Personal information
- Full name: Ray Thomas
- Born: 2 July 1940
- Died: 20 May 2021 (aged 80)
- Original team: Albury
- Height: 175 cm (5 ft 9 in)
- Weight: 73 kg (161 lb)

Playing career^{1}
- Years: Club / Games (Goals)
- 1956 - 1960: Albury / ? (?)
- 1961: Collingwood / 4 (1)
- 1962 - 1963: Lavington(T&DFL) / ? (?)
- 1964 - 1973: Albury / 197 (31)
- 1974: Lavington(T&DFL) / ? (41+)
- 1975: Jindera / ? (?)
- ^{1} Playing statistics correct to the end of 1961.

= Ray Thomas (footballer, born 1940) =

Australian rules footballer (1940–2021)

Ray Thomas (2 July 1940 – 20 May 2021) was an Australian rules footballer who played with Collingwood in the Victorian Football League (VFL).

Thomas won Albury's best and fairest in 1960 prior to playing with Collingwood.

Thomas was captain-coach of Lavington in 1962 and 1963 and kicked 75 goals in 1963 and finished third in the Tallangatta & District Football League best and fairest award.

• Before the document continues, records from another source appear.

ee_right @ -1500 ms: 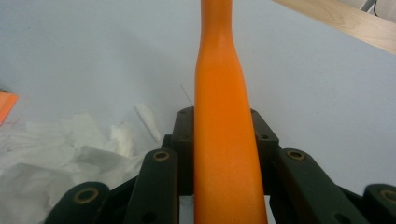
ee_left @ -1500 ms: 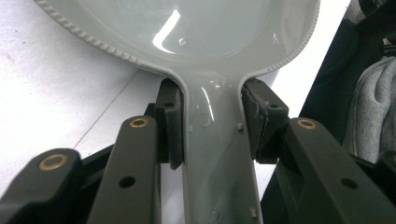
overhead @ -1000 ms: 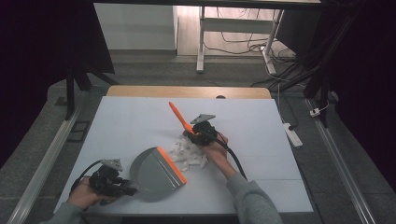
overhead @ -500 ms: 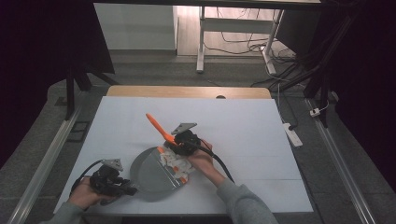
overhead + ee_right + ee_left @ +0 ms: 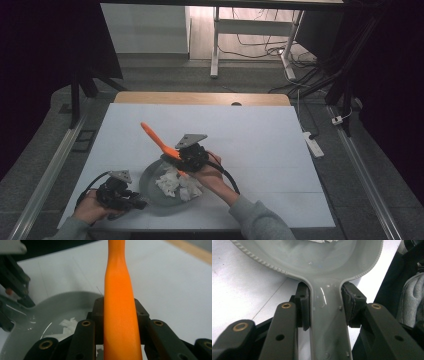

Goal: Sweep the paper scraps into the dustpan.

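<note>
My right gripper (image 5: 186,156) clamps the orange brush handle (image 5: 156,138), slanting up-left, while my left gripper (image 5: 131,200) clamps the dustpan (image 5: 329,325) handle

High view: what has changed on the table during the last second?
The right gripper, shut on the orange-handled brush, swept the white paper scraps leftward into the grey plastic dustpan. The left gripper stayed clamped on the dustpan's handle, unmoved.
</note>
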Motion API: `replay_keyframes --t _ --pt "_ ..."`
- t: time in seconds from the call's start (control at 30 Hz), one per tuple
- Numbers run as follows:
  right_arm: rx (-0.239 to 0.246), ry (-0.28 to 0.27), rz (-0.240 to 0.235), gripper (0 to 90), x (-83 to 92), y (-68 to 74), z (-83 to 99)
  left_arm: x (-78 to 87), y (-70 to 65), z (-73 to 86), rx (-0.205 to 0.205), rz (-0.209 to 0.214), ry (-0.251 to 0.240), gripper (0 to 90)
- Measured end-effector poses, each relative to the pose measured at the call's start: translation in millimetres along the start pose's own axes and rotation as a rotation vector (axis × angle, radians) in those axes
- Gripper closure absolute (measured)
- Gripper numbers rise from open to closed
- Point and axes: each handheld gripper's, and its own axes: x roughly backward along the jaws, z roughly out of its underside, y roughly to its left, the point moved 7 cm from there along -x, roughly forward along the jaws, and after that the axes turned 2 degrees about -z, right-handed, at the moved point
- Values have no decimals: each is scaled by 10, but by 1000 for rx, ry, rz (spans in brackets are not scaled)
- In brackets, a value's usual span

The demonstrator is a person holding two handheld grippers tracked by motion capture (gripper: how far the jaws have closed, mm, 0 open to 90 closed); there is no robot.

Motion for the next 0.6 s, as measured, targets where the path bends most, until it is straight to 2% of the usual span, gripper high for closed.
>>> replay_keyframes --t 0.1,0.27,0.4,0.6 --pt "-23 -37 32 699 173 -110 -42 -1 -2 1 1 2 0 611" --pt "-73 -62 90 699 429 -333 -4 -1 -4 1 2 2 0 611" --pt "-103 -48 155 699 591 -506 125 -4 -4 2 2 1 1 611" --pt "-173 -3 239 699 809 -741 426 -7 -8 0 1 2 1 611"
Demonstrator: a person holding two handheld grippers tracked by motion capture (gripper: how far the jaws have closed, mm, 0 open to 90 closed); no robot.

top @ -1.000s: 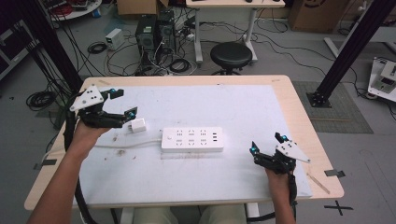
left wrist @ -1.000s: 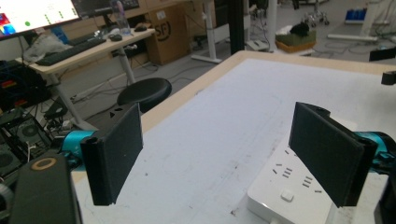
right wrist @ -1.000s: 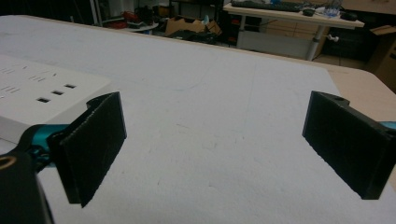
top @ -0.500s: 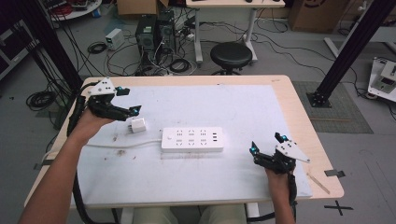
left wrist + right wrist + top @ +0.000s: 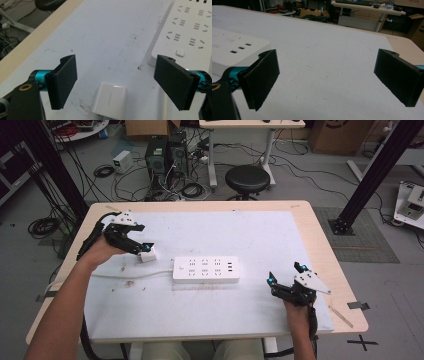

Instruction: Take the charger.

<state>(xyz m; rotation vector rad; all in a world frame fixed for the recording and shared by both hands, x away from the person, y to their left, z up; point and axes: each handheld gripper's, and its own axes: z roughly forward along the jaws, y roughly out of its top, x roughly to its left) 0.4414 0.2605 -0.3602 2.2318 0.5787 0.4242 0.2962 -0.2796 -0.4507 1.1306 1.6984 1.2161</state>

Thomas returned to Albury in 1964 and all up he played 197 senior Ovens & Murray Football League games for Albury and finished third in the 1969 Morris Medal.

Thomas won the 1966 / 130 yards Burramine Gift in 12.10 seconds, off a handicap of 8 and 3/4 yards, picking up the first prize of $150. Thomas made the final of the 1965 Stawell Gift.

Thomas was inducted in the Ovens & Murray Football League Hall of Fame in 2007.

Thomas was farewelled at a funeral in Albury on Thursday, 3rd June 2021.